> [What is required] Beginning with the line that holds "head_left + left" in the data below, give again every line through the one that holds "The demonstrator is", exactly as written.

--- START ---

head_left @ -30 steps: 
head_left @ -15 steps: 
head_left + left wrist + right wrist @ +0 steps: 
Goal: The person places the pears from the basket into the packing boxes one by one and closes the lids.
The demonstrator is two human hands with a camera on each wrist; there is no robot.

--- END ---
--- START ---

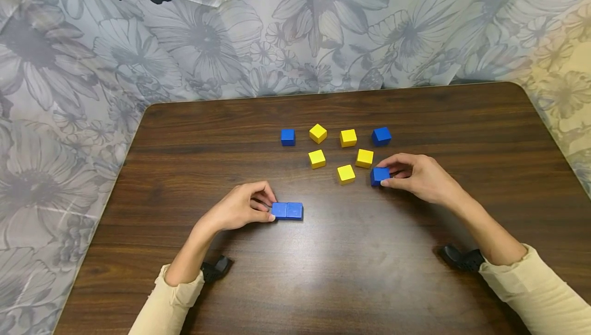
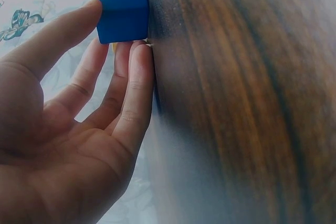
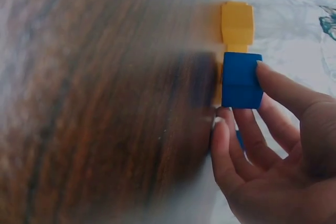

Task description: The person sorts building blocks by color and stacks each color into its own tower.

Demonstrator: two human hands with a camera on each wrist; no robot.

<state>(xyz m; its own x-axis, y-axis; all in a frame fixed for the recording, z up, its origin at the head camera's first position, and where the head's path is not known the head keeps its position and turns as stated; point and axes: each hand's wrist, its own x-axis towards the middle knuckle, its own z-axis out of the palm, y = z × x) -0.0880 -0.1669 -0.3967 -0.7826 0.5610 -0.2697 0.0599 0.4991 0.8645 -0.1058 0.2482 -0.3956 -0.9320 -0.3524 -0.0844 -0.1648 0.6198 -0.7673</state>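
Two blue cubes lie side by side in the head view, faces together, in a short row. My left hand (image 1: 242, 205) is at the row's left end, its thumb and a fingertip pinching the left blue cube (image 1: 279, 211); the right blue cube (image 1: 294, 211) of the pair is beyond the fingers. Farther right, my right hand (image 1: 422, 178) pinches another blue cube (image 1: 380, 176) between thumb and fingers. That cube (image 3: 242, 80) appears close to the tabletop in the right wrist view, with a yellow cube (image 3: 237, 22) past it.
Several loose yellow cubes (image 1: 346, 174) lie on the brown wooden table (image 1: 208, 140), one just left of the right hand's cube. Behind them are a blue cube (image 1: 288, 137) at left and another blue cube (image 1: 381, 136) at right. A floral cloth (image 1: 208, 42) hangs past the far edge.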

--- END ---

> [Result below]
head_left + left wrist + right wrist @ +0 steps: 
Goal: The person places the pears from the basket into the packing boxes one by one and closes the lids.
The demonstrator is two human hands with a camera on each wrist; there is no robot.

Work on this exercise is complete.